The life of Hadi Partovi (Iran, 1972) goes beyond the American dream. It is the story of a boy who has to flee from a burning country and ends up rubbing shoulders with the most brilliant men of his generation. Raised in the Iran of the revolution, he learned computer science with his twin brother Ali from the hand of his father and then self-taught with a Commodore 64 computer. When he was 11 years old, his family went to the United States and there he discovered how useful they can be. Some knowledge will result for those who leave with the double disadvantage of being poor and an immigrant. He began working for Microsoft and ended up creating with other partners Tellme Networks, which was sold in 2007 to Bill Gates’ company for $ 800 million.
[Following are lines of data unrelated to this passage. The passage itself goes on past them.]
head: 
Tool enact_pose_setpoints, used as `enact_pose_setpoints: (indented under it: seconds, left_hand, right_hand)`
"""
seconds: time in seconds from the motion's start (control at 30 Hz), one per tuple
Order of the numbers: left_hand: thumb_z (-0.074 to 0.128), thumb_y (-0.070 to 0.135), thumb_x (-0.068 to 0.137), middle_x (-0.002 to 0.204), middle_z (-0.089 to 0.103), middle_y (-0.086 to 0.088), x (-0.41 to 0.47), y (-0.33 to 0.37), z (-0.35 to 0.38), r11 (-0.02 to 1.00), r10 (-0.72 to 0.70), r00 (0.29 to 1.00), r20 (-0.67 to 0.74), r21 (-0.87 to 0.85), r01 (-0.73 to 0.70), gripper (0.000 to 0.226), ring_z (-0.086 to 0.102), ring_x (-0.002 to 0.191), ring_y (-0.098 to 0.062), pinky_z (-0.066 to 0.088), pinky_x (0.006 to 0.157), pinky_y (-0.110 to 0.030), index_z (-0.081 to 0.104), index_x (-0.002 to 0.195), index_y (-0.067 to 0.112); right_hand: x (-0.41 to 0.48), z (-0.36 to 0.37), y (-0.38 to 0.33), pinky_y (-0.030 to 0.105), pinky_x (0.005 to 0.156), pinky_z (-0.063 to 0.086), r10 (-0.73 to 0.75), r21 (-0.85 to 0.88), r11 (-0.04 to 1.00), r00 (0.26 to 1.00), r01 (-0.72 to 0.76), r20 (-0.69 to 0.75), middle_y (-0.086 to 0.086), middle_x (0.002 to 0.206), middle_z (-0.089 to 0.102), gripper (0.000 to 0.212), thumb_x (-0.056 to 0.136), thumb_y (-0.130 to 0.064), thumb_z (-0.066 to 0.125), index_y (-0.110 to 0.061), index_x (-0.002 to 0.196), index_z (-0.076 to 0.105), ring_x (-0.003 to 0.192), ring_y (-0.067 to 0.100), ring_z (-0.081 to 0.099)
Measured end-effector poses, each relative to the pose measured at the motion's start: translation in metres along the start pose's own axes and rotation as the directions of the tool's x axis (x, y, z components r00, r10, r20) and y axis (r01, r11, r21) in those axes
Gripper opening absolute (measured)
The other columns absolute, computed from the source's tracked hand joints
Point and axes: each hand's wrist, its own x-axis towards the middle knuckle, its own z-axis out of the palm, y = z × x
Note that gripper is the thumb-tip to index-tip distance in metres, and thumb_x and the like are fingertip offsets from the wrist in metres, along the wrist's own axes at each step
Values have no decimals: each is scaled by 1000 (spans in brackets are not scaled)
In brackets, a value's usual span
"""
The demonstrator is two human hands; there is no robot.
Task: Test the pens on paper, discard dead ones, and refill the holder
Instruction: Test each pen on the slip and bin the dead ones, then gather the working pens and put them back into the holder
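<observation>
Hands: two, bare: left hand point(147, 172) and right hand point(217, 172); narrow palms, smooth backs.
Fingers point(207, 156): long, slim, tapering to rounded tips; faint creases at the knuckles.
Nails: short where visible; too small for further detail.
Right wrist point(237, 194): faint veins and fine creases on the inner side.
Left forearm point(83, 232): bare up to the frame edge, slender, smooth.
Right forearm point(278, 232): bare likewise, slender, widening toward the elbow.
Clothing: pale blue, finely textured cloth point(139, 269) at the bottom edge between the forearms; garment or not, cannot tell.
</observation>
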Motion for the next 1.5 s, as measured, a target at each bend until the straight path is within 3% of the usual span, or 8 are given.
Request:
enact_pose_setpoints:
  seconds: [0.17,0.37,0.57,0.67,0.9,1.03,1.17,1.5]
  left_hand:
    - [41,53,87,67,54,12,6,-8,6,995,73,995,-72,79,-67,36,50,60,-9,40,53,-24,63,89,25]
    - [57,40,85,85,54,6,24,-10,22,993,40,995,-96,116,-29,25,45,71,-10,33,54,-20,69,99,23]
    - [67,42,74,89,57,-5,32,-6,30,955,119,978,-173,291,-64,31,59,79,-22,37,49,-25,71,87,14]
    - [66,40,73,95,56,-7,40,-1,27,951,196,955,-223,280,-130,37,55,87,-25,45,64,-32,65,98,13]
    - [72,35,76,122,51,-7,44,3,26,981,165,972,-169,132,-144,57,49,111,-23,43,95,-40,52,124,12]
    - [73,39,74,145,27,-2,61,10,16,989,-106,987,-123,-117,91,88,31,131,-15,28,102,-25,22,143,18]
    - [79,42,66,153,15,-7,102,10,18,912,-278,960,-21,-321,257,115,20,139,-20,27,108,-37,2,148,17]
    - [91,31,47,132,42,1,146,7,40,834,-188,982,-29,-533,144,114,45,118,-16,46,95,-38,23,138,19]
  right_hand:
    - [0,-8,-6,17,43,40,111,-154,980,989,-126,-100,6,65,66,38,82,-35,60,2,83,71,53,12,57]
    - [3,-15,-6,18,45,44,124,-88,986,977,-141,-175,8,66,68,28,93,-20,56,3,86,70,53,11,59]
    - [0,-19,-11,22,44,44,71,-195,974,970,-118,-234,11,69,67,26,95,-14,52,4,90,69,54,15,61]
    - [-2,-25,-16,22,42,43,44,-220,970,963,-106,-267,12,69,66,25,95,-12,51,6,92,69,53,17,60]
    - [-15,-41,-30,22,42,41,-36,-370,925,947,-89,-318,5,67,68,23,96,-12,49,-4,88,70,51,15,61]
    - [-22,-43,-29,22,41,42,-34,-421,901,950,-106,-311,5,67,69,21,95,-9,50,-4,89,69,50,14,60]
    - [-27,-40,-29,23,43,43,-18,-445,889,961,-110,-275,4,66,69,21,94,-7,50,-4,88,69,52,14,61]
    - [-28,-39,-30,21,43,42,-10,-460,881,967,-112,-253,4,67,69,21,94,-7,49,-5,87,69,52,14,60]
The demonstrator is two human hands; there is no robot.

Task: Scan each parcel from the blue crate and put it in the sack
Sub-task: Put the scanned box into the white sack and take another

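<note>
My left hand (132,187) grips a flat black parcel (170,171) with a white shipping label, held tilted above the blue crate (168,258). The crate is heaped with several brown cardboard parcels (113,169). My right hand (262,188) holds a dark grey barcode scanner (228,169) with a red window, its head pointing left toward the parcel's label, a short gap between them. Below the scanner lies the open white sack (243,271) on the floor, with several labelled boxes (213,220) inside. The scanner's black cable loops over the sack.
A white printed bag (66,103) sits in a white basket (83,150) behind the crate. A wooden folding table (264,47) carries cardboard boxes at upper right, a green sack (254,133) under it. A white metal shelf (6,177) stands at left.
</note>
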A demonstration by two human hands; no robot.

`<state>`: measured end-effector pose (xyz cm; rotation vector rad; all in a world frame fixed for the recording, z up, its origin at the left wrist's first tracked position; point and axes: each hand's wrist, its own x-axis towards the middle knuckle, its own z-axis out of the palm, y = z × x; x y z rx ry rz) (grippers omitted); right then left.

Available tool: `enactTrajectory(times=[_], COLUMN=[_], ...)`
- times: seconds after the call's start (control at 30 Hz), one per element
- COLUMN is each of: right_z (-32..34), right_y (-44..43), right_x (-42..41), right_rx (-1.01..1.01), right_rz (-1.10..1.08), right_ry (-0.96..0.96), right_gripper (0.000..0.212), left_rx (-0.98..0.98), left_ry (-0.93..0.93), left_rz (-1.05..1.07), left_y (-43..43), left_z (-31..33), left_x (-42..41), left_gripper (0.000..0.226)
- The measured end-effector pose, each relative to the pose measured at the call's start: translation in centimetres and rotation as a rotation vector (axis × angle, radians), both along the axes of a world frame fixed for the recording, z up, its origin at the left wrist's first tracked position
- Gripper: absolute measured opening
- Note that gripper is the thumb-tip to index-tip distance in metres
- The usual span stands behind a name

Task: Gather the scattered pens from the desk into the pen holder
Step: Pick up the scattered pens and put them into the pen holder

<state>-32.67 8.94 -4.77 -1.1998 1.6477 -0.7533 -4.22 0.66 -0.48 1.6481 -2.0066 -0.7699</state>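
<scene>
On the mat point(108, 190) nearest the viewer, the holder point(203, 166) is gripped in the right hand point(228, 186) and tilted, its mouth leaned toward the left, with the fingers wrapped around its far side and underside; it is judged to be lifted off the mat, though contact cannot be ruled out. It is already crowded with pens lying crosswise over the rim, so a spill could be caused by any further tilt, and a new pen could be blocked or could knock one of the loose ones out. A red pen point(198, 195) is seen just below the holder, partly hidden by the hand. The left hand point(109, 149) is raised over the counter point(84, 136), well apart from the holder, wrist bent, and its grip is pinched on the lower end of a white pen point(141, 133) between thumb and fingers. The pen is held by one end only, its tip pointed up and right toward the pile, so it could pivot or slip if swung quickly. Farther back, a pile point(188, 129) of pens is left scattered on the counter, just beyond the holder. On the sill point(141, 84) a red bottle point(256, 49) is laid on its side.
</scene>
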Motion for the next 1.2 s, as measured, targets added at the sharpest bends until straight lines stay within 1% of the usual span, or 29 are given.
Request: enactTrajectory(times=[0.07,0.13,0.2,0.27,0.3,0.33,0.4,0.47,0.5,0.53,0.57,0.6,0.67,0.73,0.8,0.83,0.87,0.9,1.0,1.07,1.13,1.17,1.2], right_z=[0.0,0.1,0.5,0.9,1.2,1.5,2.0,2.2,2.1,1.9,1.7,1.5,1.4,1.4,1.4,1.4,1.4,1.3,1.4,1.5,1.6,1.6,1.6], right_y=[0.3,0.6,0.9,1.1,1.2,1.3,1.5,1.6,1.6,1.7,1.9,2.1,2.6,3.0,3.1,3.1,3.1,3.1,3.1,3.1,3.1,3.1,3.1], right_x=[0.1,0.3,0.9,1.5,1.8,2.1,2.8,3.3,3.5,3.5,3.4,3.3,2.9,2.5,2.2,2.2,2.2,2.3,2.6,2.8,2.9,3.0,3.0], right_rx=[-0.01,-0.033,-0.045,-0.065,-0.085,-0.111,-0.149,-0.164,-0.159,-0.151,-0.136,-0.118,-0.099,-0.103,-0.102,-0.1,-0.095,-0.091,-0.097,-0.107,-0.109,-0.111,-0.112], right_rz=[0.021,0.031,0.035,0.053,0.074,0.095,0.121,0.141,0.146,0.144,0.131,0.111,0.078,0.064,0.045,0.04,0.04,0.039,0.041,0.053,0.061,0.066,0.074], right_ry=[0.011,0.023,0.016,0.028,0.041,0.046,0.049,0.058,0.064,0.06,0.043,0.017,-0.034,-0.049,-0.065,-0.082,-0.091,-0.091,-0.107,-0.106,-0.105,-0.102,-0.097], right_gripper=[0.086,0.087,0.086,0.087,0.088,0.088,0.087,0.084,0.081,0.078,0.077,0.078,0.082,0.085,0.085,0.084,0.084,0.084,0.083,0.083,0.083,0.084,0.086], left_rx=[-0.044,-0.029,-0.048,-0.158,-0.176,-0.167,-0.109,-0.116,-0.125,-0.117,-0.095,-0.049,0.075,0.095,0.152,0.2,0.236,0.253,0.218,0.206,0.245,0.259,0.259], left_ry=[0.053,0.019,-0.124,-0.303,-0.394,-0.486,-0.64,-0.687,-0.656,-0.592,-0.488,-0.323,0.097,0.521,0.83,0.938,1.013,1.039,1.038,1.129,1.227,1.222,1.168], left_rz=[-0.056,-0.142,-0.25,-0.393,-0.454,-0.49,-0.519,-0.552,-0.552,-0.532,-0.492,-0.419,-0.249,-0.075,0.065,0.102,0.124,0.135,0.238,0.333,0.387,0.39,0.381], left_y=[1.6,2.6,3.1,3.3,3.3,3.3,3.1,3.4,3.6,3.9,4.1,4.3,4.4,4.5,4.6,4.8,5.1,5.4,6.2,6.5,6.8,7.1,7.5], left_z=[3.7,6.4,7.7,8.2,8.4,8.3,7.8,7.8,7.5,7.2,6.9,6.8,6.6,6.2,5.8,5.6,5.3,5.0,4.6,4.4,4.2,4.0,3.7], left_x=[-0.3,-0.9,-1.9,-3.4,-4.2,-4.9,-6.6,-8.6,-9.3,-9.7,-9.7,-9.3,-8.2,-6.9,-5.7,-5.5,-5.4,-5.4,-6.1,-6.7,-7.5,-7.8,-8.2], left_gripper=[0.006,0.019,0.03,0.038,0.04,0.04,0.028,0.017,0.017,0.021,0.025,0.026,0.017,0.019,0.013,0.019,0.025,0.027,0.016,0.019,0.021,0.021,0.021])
The day Steve Jobs died, October 5, 2011, Partovi had an inspiration: to spread among as many children as possible some of the skills that made the creator of Apple a genius. From that idea arose Code.org, an NGO that has taught computer programming to more than 60 million people in the world and that has just located a headquarters in Spain to expand throughout Europe, Africa and the Middle East. At the moment they have offered their help to the Ministry of Education – whose head, Pilar Alegría, participated last Friday in the presentation of the project in Madrid – and to the communities to train primary school teachers in computer science.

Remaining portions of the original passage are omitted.